Hashing (hiding) strings in Python

14,313

Solution 1

First off, let me say that you can't guarantee unique results. If you wanted unique results for all the strings in the universe, you're better off storing the string itself (or a compressed version).

More on that in a second. Let's get some hashes first.

hashlib way

You can use any of the main cryptographic hashes to hash a string with a few steps:

>>> import hashlib
>>> sha = hashlib.sha1("I am a cat")
>>> sha.hexdigest()
'576f38148ae68c924070538b45a8ef0f73ed8710'

You have a choice between SHA1, SHA224, SHA256, SHA384, SHA512, and MD5 as far as built-ins are concerned.

What's the difference between those hash algorithms?

A hash function works by taking data of variable length and turning it into data of fixed length.

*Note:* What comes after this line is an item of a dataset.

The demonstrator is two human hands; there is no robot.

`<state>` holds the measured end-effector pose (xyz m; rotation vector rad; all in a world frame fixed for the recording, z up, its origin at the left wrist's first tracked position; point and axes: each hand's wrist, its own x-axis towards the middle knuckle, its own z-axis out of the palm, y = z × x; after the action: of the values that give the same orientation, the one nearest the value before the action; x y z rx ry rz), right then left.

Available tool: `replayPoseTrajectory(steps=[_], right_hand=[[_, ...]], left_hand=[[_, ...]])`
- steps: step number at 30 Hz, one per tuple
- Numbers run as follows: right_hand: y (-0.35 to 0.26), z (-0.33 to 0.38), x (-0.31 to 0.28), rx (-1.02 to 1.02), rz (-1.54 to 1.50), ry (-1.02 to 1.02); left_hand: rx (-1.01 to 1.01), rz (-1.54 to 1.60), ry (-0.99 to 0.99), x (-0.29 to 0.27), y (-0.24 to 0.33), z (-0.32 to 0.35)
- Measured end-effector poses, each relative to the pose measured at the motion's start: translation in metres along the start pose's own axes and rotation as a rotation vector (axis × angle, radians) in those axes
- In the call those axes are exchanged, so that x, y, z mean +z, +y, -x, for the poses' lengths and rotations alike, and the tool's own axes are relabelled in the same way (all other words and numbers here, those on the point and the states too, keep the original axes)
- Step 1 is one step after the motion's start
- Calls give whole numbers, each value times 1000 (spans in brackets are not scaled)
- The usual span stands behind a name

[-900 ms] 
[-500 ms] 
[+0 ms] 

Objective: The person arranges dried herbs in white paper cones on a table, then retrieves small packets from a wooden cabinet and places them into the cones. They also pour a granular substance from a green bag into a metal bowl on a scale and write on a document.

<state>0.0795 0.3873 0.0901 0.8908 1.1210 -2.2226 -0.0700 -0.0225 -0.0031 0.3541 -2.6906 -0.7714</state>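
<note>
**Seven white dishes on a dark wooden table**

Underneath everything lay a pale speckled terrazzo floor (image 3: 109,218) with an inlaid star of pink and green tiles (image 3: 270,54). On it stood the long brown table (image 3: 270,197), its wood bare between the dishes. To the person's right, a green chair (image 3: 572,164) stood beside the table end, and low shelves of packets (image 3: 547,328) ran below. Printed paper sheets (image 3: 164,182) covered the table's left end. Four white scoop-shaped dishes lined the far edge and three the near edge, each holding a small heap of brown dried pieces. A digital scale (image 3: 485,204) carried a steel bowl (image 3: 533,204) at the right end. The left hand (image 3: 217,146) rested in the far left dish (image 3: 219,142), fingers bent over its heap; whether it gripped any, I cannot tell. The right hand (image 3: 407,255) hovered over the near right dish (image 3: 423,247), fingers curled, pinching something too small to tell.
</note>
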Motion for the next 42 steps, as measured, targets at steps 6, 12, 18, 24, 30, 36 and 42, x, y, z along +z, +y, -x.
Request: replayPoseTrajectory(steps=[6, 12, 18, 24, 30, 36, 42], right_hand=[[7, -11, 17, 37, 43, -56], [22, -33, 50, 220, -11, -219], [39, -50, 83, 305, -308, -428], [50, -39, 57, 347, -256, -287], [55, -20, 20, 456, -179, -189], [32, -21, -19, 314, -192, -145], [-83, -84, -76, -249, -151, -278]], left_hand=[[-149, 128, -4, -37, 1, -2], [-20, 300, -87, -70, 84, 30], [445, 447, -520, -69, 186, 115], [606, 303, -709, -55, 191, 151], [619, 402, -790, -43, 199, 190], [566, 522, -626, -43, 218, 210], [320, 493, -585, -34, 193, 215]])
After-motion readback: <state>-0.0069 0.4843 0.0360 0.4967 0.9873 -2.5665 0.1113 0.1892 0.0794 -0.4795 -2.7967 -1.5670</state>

The fixed length, in the case of each of the SHA algorithms built into hashlib, is the number of bits specified in the name (with the exception of sha1 which is 160 bits). If you want better certainty that two strings won't end up in the same bucket (same hash value), pick a hash with a bigger digest (the fixed length).

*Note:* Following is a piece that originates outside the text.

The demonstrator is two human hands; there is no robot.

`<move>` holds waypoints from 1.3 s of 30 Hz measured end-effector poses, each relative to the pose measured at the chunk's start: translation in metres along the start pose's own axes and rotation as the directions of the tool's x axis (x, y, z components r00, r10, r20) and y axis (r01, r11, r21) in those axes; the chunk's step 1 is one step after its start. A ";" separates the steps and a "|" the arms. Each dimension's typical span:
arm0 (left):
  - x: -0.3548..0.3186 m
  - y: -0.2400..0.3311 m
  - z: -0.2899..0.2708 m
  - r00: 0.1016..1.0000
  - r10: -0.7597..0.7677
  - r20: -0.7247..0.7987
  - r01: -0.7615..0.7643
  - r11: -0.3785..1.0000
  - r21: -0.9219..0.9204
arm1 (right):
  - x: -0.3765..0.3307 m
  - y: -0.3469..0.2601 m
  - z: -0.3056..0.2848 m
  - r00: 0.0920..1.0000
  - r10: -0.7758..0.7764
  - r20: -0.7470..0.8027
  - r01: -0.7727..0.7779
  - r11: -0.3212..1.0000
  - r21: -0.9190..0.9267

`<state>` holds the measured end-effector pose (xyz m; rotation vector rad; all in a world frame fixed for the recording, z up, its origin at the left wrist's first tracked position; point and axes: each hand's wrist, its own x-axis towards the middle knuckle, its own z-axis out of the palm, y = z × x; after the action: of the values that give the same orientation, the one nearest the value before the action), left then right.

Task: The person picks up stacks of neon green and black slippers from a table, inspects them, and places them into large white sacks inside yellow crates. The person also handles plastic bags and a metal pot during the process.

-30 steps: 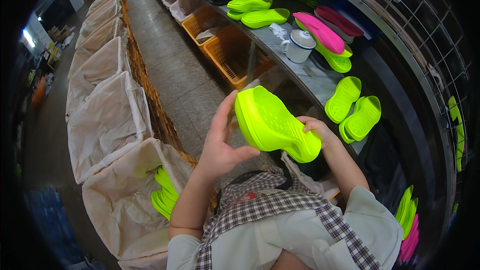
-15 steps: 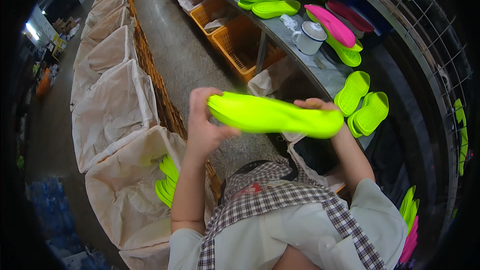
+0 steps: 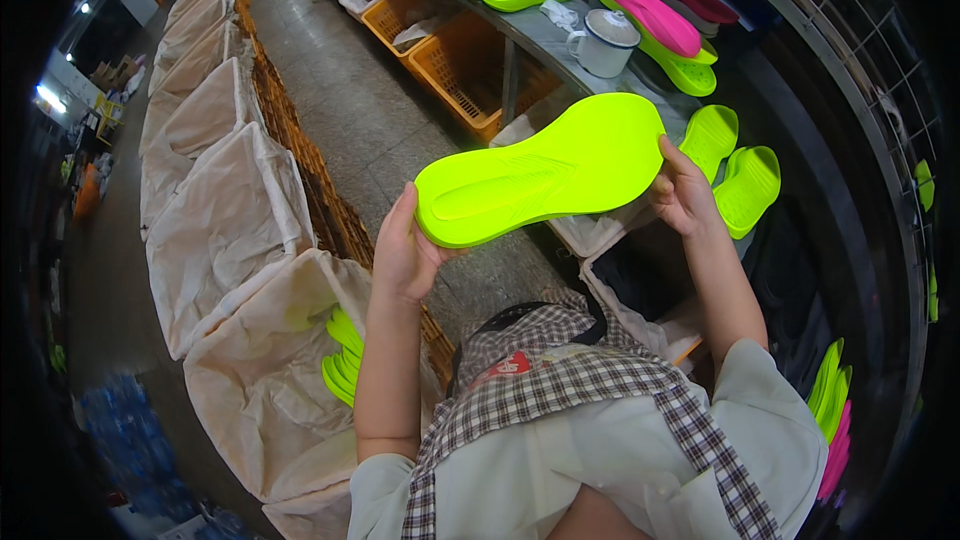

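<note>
Stretched between my two hands is a bright yellow-green shoe sole, its broad flat face with a long moulded groove turned toward me. My left hand grips the narrower end, thumb along the edge and fingers beneath. At the wider end, my right hand pinches the rim with the thumb up. Just beyond my right hand, more yellow-green soles rest on the grey metal table. Several others lie in the cloth-lined basket beside my left forearm.
A row of cloth-lined baskets runs along my left. Orange plastic crates stand under the table. On the table are a white lidded mug, a pink sole and a crumpled white scrap. A wire grid rises at the right.
The sole has turned from edge-on to show its broad face, and its right end has risen. My right hand has shifted up to the rim; the view has shifted slightly.
</note>
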<state>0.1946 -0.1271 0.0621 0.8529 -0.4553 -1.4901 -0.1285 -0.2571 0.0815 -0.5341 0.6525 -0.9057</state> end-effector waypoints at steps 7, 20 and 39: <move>0.007 -0.011 0.010 0.997 -0.016 0.070 0.022 0.996 -0.083 | -0.008 -0.010 -0.006 0.995 0.015 -0.096 -0.012 1.000 0.027; 0.063 -0.083 0.135 0.570 0.295 0.767 -0.813 0.065 0.579 | -0.101 -0.095 -0.085 0.396 -0.814 -0.425 0.517 0.580 -0.630; 0.175 -0.177 0.232 0.252 -0.108 0.962 -0.928 -0.309 0.208 | -0.116 -0.097 -0.114 0.545 -0.786 0.292 0.374 -0.083 -0.924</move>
<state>-0.0822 -0.3238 0.0412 0.6238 -2.5463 -0.0109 -0.3139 -0.2262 0.1008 -2.0278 1.3872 -1.4507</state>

In sorted order, these are the digest sizes you have to work with:

Algorithm  Digest Size (in bits)
md5        128
sha1       160
sha224     224
sha256     256
sha384     384
sha512     512

The bigger the digest the less likely you'll have a collision, provided your hash function is worth its salt.

Wait, what about hash()?

The built in hash() function returns integers, which could also be easy to use for the purpose you outline. There are problems though.

>>> hash('moo')
6387157653034356308
  1. If your program is going to run on different systems, you can't be sure that hash will return the same thing. In fact, I'm running on a 64-bit box using 64-bit Python. These values are going to be wildly different than for 32-bit Python.

  2. For Python 3.3+, as @gnibbler pointed out, hash() is randomized between runs. It will work for a single run, but almost definitely won't work across runs of your program (pulling from the text file you mentioned).

Why would hash() be built that way? Well, the built in hash is there for one specific reason. Hash tables/dictionaries/look up tables in memory. Not for cryptographic use but for cheap lookups at runtime.

Don't use hash(), use hashlib.

Solution 2

You can simply use the base64 module to achieve your goal:

>>> import base64
>>> a = 'helloworld'
>>> encoded_str = base64.encodestring(a)
>>> encoded_str
'aGVsbG93b3JsZA=='
>>> base64.decodestring(encoded_str)
'helloworld'
>>>

of course you can also use the the hashlib module, it's more secure , because the hashed string cannot(or very very hard) be decoded latter, but for your question base64 is enough -- "It doesn't really have to be secure"

Solution 3

Note that Python's string hash is not "defined" - it can, and does, vary across releases and implementations. So storing a Python string hash will create difficulties. CPython's string hash makes no attempt to be "obscure", either.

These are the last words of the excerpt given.